- **WHAT TO PRODUCE**:
Beginning with the line that contains "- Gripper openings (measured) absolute" in the material below, print each line exactly until the line that contains "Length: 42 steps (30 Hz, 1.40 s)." has been printed, then stop.

- **COLLECTED MATERIAL**:
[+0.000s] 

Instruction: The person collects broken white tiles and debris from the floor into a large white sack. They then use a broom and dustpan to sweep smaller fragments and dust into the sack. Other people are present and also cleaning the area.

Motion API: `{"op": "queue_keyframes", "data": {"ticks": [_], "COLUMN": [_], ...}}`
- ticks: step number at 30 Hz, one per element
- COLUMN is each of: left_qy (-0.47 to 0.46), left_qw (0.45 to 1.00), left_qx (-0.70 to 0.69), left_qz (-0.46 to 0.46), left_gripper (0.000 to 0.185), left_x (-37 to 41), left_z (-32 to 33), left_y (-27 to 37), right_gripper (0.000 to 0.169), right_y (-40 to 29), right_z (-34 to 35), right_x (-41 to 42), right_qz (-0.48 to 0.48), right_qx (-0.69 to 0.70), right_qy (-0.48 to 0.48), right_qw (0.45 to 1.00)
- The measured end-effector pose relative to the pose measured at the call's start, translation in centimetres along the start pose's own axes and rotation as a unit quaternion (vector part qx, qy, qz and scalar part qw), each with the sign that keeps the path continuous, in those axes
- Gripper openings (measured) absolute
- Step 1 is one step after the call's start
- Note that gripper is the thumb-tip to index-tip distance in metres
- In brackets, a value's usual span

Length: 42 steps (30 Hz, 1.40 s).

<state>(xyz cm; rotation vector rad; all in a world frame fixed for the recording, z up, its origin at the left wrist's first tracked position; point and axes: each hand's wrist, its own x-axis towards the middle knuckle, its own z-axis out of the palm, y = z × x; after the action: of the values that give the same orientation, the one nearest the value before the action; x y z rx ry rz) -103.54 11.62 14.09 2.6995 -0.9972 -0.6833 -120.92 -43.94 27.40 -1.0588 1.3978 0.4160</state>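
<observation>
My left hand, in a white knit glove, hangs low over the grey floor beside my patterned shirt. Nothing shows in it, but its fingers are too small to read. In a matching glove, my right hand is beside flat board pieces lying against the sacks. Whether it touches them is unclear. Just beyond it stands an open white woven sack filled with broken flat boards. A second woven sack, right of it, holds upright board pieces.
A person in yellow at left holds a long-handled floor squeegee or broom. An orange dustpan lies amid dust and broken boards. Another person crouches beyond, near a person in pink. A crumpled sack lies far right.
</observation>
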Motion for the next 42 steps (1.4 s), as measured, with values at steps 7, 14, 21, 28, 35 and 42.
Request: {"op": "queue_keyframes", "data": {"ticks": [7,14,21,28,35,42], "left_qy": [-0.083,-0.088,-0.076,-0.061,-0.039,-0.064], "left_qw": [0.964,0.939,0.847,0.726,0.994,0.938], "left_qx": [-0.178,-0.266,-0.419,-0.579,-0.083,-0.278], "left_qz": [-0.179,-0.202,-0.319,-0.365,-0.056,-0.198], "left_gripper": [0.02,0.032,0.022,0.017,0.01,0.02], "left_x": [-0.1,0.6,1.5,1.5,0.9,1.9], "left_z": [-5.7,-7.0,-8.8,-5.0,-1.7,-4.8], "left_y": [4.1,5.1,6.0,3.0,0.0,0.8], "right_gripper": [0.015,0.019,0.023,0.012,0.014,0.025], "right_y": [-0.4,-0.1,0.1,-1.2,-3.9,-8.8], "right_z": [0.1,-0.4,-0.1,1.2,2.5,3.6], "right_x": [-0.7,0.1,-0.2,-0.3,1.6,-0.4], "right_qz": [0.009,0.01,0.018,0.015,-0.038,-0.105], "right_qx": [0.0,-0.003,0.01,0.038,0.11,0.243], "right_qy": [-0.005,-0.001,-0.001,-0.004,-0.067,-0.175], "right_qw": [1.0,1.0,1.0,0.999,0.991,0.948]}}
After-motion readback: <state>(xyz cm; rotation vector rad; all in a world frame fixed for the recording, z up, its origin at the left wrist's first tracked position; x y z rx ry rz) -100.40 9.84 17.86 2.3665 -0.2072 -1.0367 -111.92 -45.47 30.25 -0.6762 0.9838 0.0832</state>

- **RESPONSE BOX**:
- Gripper openings (measured) absolute
- Step 1 is one step after the call's start
- Note that gripper is the thumb-tip to index-tip distance in metres
- In brackets, a value's usual span

Length: 42 steps (30 Hz, 1.40 s).

No more work is needed on this answer.